# [Task directions]
This exercise calls for every record to be returned exactly, with pictures removed.

# [Records shown]
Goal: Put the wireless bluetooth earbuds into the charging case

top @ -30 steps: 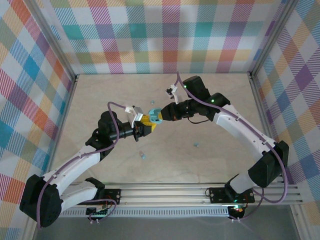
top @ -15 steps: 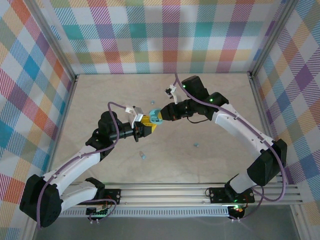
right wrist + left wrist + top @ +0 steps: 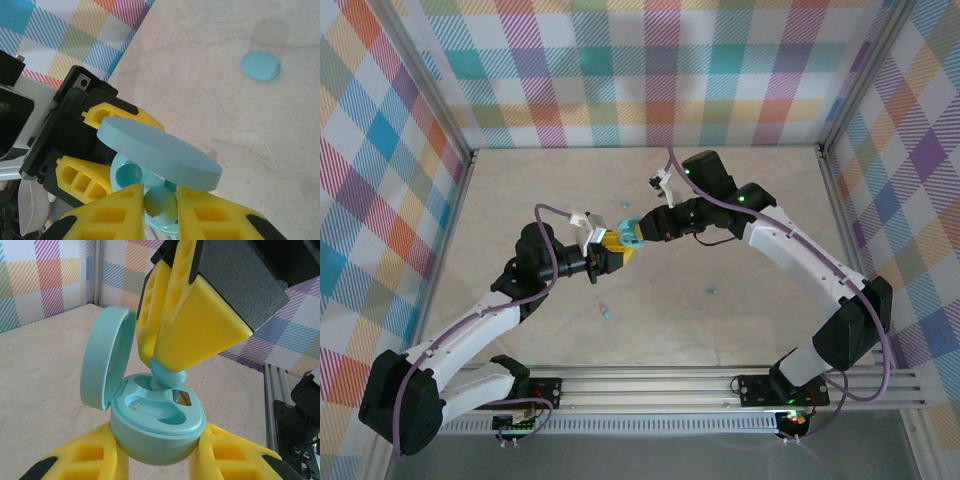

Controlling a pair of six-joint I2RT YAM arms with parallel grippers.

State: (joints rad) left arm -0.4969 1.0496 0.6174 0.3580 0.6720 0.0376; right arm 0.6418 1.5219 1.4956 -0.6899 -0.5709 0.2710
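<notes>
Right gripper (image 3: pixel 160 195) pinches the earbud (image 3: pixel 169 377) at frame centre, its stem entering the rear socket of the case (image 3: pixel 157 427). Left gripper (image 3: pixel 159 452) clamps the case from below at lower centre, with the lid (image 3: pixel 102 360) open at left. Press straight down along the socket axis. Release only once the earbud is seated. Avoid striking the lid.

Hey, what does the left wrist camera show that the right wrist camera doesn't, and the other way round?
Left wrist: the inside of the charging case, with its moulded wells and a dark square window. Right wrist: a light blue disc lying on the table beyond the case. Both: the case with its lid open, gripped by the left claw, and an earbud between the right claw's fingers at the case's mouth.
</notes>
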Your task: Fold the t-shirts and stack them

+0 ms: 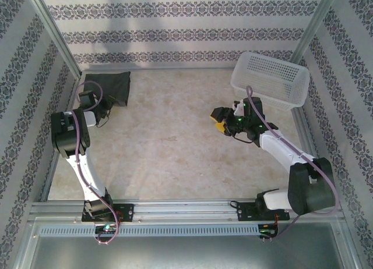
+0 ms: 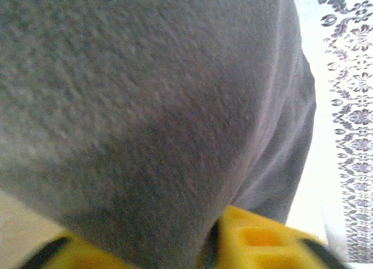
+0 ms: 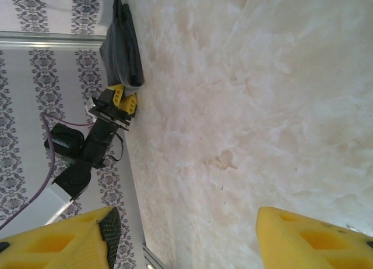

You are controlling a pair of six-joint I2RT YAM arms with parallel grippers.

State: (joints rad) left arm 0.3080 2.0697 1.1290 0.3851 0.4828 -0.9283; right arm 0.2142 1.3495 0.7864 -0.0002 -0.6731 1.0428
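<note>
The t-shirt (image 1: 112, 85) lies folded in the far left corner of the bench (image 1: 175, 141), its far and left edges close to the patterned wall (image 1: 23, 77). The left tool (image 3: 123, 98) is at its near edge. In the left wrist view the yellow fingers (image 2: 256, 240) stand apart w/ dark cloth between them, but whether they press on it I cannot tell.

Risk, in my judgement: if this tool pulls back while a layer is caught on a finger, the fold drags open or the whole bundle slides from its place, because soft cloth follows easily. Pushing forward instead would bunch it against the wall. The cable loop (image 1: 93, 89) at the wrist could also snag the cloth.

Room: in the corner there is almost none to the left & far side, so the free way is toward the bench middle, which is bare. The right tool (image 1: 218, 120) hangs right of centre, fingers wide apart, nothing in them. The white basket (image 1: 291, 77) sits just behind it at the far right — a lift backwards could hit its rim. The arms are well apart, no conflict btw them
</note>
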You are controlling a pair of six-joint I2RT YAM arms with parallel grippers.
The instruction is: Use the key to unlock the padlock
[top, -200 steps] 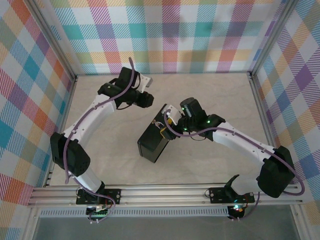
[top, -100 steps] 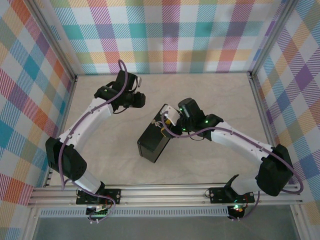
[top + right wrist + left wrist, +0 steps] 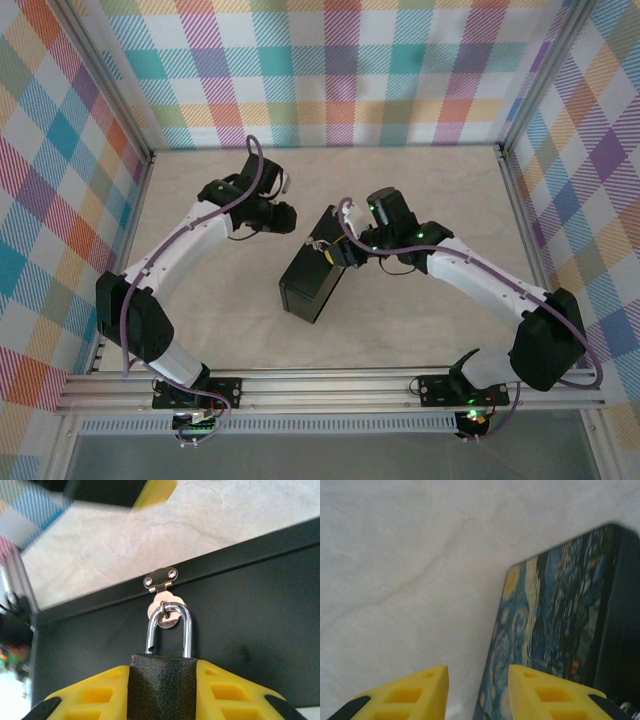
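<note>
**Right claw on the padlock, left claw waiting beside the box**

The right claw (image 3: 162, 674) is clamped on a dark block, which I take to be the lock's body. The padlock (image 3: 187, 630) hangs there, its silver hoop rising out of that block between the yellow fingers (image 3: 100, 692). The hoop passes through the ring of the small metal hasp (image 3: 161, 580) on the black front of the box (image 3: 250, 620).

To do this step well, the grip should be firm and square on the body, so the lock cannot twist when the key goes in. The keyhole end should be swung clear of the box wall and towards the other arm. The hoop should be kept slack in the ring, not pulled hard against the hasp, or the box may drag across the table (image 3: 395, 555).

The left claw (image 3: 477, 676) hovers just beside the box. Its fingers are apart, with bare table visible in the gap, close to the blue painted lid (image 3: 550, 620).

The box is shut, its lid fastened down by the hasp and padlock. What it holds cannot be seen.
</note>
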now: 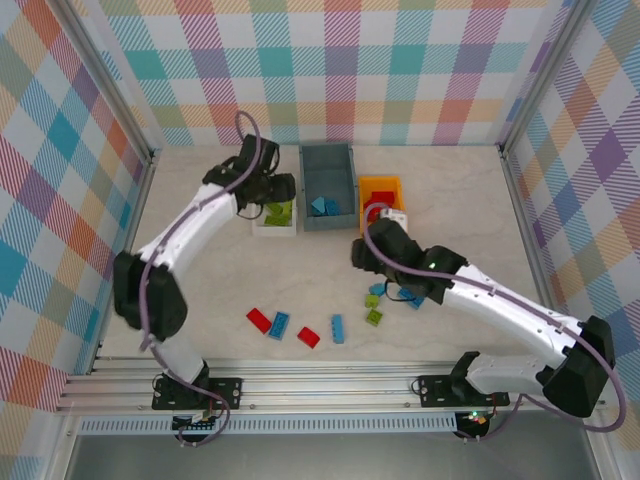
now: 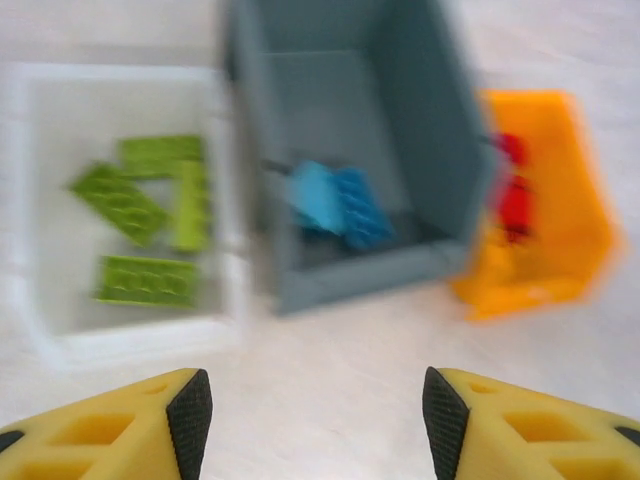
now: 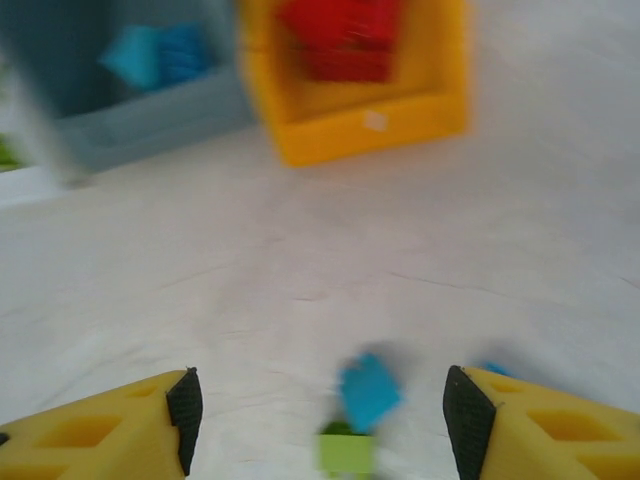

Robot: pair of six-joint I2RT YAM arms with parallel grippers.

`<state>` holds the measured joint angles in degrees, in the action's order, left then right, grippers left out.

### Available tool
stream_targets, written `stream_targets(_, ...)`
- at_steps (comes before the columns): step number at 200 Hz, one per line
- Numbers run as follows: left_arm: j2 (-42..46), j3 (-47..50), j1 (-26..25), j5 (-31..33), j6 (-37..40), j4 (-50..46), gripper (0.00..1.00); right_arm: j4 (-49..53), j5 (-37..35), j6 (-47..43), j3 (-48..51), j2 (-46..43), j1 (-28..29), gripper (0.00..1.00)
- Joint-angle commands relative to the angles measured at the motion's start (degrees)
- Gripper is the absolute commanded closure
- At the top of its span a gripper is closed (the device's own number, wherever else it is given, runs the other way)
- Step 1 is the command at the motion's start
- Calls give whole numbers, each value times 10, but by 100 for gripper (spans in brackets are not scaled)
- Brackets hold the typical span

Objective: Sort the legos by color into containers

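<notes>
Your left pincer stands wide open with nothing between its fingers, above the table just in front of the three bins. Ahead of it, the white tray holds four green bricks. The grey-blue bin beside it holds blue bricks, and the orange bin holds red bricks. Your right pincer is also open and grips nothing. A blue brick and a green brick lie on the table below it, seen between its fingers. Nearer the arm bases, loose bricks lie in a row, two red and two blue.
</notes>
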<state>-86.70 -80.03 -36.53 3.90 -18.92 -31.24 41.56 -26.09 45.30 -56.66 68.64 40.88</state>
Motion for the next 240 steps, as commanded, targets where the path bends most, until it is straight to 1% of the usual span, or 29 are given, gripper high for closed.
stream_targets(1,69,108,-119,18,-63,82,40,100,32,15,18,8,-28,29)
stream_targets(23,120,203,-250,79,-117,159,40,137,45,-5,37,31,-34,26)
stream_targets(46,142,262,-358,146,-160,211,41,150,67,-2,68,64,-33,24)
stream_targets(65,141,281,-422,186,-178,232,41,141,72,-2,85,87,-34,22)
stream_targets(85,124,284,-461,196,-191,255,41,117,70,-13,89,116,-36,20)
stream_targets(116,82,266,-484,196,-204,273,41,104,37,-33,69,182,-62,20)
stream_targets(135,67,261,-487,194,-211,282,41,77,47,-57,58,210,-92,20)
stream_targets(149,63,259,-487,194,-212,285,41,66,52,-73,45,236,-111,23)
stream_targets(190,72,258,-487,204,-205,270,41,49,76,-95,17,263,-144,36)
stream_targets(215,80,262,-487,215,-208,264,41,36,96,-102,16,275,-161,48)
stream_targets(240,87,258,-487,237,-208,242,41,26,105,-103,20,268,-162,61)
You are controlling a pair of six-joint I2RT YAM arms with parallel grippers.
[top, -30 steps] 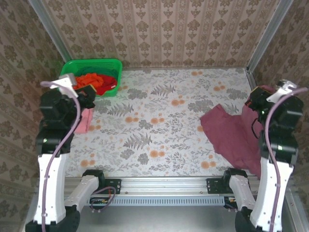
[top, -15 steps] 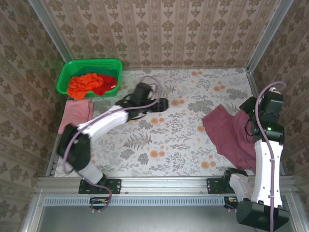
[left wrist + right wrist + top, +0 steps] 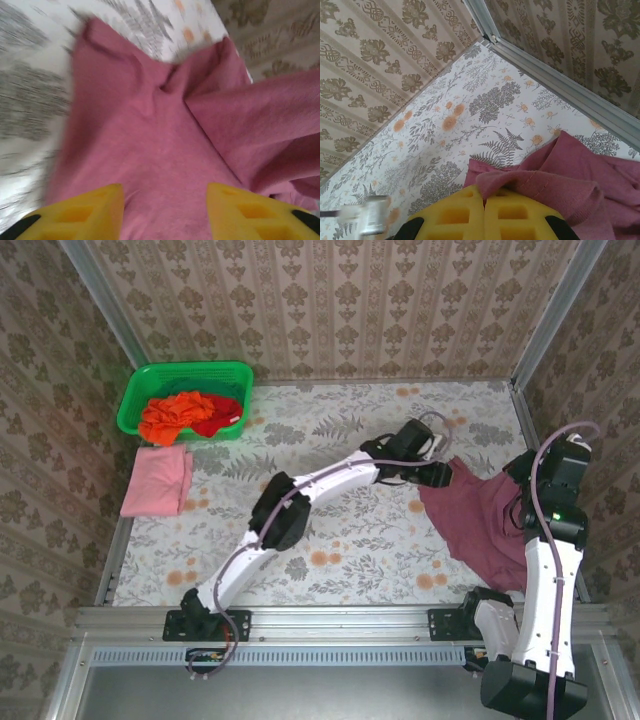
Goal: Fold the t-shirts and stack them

# [Answer space]
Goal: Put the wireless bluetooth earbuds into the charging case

top @ -30 steps: 
top @ -15 steps: 
right wrist + left wrist + top @ +0 steps: 

Controlling a pair of six-joint I2RT YAM arms with parallel grippers.

State: (joints rad) left arm -0.4969 1.0496 0.6174 0.3580 0.6720 0.0376; right arm 0.6418 1.5219 1.4956 -0.6899 -0.5709 0.2710
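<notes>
Right gripper (image 3: pixel 160 195) pinches the earbud (image 3: pixel 169 377) at frame centre, its stem entering the rear socket of the case (image 3: pixel 157 427). Left gripper (image 3: pixel 159 452) clamps the case from below at lower centre, with the lid (image 3: pixel 102 360) open at left. Press straight down along the socket axis. Release only once the earbud is seated. Avoid striking the lid.

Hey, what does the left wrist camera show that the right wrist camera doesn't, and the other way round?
Left wrist: the inside of the charging case, with its moulded wells and a dark square window. Right wrist: a light blue disc lying on the table beyond the case. Both: the case with its lid open, gripped by the left claw, and an earbud between the right claw's fingers at the case's mouth.
</notes>
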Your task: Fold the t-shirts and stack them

+0 ms: 
+0 ms: 
+0 ms: 

You are controlling a pair of six-joint I2RT YAM arms with parallel grippers.

State: (joints rad) left arm 0.3080 2.0697 1.1290 0.3851 0.4828 -0.9283; right arm 0.2142 1.3495 0.7864 -0.0002 -0.6731 1.0428
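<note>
The t-shirt (image 1: 112, 85) lies folded in the far left corner of the bench (image 1: 175, 141), its far and left edges close to the patterned wall (image 1: 23, 77). The left tool (image 3: 123, 98) is at its near edge. In the left wrist view the yellow fingers (image 2: 256, 240) stand apart w/ dark cloth between them, but whether they press on it I cannot tell.

Risk, in my judgement: if this tool pulls back while a layer is caught on a finger, the fold drags open or the whole bundle slides from its place, because soft cloth follows easily. Pushing forward instead would bunch it against the wall. The cable loop (image 1: 93, 89) at the wrist could also snag the cloth.

Room: in the corner there is almost none to the left & far side, so the free way is toward the bench middle, which is bare. The right tool (image 1: 218, 120) hangs right of centre, fingers wide apart, nothing in them. The white basket (image 1: 291, 77) sits just behind it at the far right — a lift backwards could hit its rim. The arms are well apart, no conflict btw them
</note>
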You are controlling a pair of six-joint I2RT YAM arms with parallel grippers.
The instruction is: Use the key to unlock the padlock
[top, -200 steps] 
[top, -100 steps] 
[top + right wrist + left wrist, +0 steps] 
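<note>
**Right claw on the padlock, left claw waiting beside the box**

The right claw (image 3: 162, 674) is clamped on a dark block, which I take to be the lock's body. The padlock (image 3: 187, 630) hangs there, its silver hoop rising out of that block between the yellow fingers (image 3: 100, 692). The hoop passes through the ring of the small metal hasp (image 3: 161, 580) on the black front of the box (image 3: 250, 620).

To do this step well, the grip should be firm and square on the body, so the lock cannot twist when the key goes in. The keyhole end should be swung clear of the box wall and towards the other arm. The hoop should be kept slack in the ring, not pulled hard against the hasp, or the box may drag across the table (image 3: 395, 555).

The left claw (image 3: 477, 676) hovers just beside the box. Its fingers are apart, with bare table visible in the gap, close to the blue painted lid (image 3: 550, 620).

The box is shut, its lid fastened down by the hasp and padlock. What it holds cannot be seen.
</note>
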now: 
now: 
now: 

Robot: pair of six-joint I2RT YAM arms with parallel grippers.

`<state>` holds the measured joint angles in degrees, in the action's order, left then right, grippers left out.

### Available tool
stream_targets, written `stream_targets(_, ...)`
- at_steps (comes before the columns): step number at 200 Hz, one per line
- Numbers run as follows: left_arm: j2 (-42..46), j3 (-47..50), j1 (-26..25), j5 (-31..33), j6 (-37..40), j4 (-50..46), gripper (0.00..1.00); right_arm: j4 (-49..53), j5 (-37..35), j6 (-47..43), j3 (-48..51), j2 (-46..43), j1 (-28..29), gripper (0.00..1.00)
- Joint-angle commands relative to the angles measured at the motion's start (degrees)
- Gripper is the absolute commanded closure
- At the top of its span a gripper is closed (the device's own number, wherever else it is given, runs the other way)
- Step 1 is the command at the motion's start
- Calls give whole numbers, each value times 10, but by 100 for gripper (spans in brackets are not scaled)
- Brackets hold the typical span

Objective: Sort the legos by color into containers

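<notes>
Your left pincer stands wide open with nothing between its fingers, above the table just in front of the three bins. Ahead of it, the white tray holds four green bricks. The grey-blue bin beside it holds blue bricks, and the orange bin holds red bricks. Your right pincer is also open and grips nothing. A blue brick and a green brick lie on the table below it, seen between its fingers. Nearer the arm bases, loose bricks lie in a row, two red and two blue.
</notes>
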<state>-86.70 -80.03 -36.53 3.90 -18.92 -31.24 41.56 -26.09 45.30 -56.66 68.64 40.88</state>
Motion for the next 240 steps, as commanded, targets where the path bends most, until it is straight to 1% of the usual span, or 29 are given, gripper high for closed.
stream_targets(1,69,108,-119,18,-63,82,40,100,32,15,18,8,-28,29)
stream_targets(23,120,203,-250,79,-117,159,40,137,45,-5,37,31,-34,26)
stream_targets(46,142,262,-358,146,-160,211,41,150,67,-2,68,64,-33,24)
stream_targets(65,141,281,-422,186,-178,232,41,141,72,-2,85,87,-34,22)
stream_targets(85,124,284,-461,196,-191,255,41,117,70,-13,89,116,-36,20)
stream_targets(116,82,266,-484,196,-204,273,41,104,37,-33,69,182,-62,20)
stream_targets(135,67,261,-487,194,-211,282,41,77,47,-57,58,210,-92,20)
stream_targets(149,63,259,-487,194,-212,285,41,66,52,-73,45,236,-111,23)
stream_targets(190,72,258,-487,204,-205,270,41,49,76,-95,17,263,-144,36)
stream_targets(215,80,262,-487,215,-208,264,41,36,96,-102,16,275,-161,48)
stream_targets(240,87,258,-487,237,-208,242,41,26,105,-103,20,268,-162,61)
You are controlling a pair of six-joint I2RT YAM arms with parallel grippers.
[top, -30 steps] 
[top, -15 steps] 
[left wrist + right wrist + top, +0 steps] 
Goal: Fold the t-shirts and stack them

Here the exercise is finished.